### Instructions to follow
What is the number of lines in the data below that contain "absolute"? Answer with that number and no other words.
(Available data begins)
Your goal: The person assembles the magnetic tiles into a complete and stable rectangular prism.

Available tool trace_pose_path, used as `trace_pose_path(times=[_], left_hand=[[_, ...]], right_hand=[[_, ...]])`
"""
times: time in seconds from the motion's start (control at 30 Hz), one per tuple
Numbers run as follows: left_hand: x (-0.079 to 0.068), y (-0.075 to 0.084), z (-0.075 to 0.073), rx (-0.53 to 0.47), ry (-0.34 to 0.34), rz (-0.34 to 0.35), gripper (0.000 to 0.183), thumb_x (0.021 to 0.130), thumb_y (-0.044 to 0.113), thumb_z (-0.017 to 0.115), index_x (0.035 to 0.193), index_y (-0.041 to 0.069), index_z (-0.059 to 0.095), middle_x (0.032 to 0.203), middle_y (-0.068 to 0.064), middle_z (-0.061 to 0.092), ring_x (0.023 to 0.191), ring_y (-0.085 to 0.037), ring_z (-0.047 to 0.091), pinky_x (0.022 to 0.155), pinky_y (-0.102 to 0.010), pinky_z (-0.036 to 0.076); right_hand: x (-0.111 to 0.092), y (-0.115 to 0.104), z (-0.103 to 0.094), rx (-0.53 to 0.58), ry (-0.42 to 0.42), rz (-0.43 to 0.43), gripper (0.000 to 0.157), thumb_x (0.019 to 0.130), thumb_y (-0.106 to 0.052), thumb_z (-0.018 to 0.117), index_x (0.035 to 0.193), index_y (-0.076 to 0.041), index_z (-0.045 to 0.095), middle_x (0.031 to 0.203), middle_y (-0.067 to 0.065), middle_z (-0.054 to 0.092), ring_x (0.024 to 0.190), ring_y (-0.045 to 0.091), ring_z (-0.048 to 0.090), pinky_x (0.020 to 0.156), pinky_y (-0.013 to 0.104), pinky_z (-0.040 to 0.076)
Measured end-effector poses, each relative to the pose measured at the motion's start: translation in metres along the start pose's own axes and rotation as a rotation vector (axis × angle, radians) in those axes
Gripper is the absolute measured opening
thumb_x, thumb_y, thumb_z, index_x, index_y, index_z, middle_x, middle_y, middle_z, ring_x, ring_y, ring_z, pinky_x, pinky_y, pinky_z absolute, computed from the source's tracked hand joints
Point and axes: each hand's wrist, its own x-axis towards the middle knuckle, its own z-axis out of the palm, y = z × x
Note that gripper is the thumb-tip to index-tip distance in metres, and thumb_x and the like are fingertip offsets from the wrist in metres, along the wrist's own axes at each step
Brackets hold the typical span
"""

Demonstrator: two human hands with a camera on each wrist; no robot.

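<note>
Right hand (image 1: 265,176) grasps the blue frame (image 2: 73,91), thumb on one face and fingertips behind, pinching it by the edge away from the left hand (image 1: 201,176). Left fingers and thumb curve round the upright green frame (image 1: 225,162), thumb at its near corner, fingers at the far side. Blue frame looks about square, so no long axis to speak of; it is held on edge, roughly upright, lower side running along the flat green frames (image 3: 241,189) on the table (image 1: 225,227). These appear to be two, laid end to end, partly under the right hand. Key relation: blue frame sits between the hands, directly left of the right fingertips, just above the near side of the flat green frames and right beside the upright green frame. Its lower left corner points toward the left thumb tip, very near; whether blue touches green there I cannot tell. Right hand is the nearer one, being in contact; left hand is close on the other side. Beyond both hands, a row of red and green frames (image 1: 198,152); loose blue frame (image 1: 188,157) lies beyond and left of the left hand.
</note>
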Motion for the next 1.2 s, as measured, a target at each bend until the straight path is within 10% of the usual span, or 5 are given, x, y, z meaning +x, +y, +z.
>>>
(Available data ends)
### Completed exercise
2